Terrye on August 11, 2009 at 4:08 PM

I’m willing to bet that McCain will take Obama’s side on the comprehensive immigration reform.

And on all the hype to secure the open borders, Obama is such a wonderful family man with his own ties to international identities, his Berlin campaign speech is still reverberating through all the walls coming down around the world.

maverick muse on August 11, 2009 at 4:24 PM

The GOP, conservatives, libertarians need to emphasize complete security of the border first, and confirmation that it is secure for at least a six-month period.

Only then would should we consider what to do about the 12 million here illegally.

1) Secure borders.
2) 6-month confirmation period they are secure.
3) Discussions on the 12 million illegals can commence only after 1) and 2).

This is what we should shoot for in 2010.

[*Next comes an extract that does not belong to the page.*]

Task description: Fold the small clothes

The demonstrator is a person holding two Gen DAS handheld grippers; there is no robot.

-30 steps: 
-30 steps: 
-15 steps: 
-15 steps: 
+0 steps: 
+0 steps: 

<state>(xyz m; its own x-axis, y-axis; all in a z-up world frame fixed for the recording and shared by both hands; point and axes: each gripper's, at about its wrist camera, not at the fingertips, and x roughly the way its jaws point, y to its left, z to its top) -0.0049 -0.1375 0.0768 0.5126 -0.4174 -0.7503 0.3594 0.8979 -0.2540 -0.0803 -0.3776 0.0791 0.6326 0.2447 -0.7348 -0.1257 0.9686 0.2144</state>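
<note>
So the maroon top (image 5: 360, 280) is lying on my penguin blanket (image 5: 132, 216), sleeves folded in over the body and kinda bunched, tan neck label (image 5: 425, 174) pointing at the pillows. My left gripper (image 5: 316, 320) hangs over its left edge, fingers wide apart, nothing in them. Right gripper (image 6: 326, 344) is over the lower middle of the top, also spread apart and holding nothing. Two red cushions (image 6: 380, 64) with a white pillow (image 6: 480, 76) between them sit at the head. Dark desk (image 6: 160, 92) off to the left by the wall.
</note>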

And, in a totally UNITED fashion due to the fanatical attempts by the Soros/Nutroot/MSM/DemParty/Obama to drive a wedge in the ranks of the GOP.

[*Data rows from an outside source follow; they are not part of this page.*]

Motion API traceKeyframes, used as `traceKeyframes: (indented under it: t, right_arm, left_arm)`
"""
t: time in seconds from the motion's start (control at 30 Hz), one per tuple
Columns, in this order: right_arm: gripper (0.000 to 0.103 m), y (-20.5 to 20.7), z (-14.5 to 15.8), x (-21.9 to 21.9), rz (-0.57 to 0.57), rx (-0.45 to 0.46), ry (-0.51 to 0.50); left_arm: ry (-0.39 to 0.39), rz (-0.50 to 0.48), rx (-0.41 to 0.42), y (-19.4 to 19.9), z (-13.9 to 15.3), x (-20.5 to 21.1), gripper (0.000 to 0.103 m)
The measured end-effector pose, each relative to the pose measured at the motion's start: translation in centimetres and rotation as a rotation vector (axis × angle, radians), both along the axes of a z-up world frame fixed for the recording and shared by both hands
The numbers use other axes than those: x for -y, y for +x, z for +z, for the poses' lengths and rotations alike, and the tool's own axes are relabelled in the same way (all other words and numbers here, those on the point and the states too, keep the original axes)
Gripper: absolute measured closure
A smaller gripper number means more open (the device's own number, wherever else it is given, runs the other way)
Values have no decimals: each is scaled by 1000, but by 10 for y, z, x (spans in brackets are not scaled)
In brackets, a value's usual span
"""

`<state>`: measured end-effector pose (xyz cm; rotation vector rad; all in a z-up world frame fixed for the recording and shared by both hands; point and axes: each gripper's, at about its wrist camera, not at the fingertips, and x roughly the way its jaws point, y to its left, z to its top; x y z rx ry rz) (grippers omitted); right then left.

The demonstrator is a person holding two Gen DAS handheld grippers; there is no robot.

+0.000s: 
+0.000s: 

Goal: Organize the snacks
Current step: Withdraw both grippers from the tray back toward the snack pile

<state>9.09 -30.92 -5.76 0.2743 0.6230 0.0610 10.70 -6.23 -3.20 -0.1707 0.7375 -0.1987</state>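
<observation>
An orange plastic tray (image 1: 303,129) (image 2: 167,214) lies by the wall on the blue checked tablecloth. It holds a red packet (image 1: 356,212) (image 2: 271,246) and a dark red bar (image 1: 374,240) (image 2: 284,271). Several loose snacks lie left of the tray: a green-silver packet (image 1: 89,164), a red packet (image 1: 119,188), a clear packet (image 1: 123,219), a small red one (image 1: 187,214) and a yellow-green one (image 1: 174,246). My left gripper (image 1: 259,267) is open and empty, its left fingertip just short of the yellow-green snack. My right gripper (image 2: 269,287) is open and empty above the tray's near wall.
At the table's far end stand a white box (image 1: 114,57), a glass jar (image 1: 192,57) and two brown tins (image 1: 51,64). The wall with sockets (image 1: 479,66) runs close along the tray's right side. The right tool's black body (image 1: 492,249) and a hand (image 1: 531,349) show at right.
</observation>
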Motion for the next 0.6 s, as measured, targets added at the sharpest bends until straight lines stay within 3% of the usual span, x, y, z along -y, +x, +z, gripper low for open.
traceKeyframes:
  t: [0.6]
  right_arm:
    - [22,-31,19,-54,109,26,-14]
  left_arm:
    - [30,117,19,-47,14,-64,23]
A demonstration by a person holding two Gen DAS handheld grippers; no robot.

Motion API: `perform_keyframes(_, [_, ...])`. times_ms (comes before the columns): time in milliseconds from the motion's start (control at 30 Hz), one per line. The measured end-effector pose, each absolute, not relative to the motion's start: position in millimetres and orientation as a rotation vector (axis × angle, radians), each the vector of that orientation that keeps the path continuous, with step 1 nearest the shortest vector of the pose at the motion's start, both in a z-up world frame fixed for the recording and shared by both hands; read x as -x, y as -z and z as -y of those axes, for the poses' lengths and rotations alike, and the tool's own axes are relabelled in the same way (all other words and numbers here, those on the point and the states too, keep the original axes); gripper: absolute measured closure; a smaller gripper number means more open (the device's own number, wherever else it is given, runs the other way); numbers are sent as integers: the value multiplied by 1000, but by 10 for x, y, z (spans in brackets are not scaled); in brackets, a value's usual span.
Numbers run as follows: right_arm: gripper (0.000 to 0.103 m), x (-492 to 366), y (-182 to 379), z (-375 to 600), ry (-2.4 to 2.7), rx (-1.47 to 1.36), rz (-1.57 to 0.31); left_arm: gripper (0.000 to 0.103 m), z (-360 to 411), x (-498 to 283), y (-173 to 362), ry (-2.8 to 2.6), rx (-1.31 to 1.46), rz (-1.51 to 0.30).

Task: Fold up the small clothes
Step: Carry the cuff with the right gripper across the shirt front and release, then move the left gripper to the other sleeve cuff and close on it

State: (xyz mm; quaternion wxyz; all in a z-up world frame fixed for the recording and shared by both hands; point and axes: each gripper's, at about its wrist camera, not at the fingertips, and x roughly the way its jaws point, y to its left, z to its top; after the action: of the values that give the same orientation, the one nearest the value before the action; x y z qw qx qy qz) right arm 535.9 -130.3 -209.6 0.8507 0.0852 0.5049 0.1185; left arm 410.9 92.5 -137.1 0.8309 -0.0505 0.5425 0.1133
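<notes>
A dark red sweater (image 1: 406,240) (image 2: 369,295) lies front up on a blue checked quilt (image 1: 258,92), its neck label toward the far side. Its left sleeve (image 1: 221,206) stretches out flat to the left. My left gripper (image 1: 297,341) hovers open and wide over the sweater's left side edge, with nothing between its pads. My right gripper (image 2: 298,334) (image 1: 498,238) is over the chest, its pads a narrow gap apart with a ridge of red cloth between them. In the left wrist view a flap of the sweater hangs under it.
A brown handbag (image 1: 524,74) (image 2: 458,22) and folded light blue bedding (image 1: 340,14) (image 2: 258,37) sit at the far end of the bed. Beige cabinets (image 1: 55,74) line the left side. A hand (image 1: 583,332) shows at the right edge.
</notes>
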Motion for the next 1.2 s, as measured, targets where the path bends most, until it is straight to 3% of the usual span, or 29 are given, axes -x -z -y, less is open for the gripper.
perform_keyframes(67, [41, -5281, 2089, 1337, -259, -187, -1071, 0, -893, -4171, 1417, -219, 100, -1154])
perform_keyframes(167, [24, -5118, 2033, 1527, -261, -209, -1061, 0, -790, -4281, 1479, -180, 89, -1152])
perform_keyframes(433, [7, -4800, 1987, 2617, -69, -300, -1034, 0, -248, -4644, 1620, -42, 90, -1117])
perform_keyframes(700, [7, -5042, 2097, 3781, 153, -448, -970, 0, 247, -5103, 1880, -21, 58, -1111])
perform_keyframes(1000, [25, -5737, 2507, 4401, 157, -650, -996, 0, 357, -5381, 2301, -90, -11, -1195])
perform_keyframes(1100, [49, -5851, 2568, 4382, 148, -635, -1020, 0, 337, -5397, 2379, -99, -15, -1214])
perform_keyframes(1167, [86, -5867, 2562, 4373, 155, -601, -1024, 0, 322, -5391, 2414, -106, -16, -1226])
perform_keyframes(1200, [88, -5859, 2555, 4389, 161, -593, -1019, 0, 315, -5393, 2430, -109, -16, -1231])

Sapwolf on August 11, 2009 at 4:56 PM

Can Obama keep the rank-and-file union members together in 2010 if he goes for immigration reform. While the leaders will be with him, it’s hard to see how he’s going to keep the blue collar voters if they think Obama’s reforms might cost them either their jobs or force them to accept lower salaries down the line.

jon1979 on August 11, 2009 at 11:02 AM

And if Obama tries to make citizens of illegals in 2010, the Cuda sweeps in and makes inroads to the Reagan Dems.

The GOP needs to bang home the fact that illegal immigration puts pressure on union workers.

Sapwolf on August 11, 2009 at 5:01 PM

The GOP isn’t going to do Jack. What if McCain had been wishy-washy on the immigration issue…oh, never mind.

Dr. ZhivBlago on August 11, 2009 at 6:26 PM

The Won’s cannier than this. It makes no sense to try to ramrod a third highly-unpopular initiative in a row (Cap’n’Trade, ObamaCare, Amnesty), particularly when it’s almost guaranteed to fail. Most of the country opposed Bush on immigration because it too-closely resembled amnesty in the first place. Doing it in 2010, when he’ll almost-certainly have to go “borders first” to keep the Blue-Dogs on the leash, is nuts. He might as well announce his intention not to run in 2016 if he tries, because 3 major policy initiatives in a row bouncing off the public and Congress when it gets to crunch time practically screams “lame duck.”

This is a worm. Figure on any immigration reform from the left in 2010 to look like border control, maybe even fence-funneling through border cities to at least look like we’re keeping an eye on who comes to visit. Plan too though that there’ll be a hook in the bill somewhere, like what someone tried to do with burying elements of “card-check” into the ObamaCare bill.

Blacksmith on August 11, 2009 at 6:59 PM

You’re missing the key component, Ed…

…unemployment.

Saltysam on August 11, 2009 at 10:42 PM

Don’t forget Obama is trying to rig the census via Acorn to make it so we can’t retake the House and Senate after 2010. If they succeed we’ll see a country that does not reflect reality.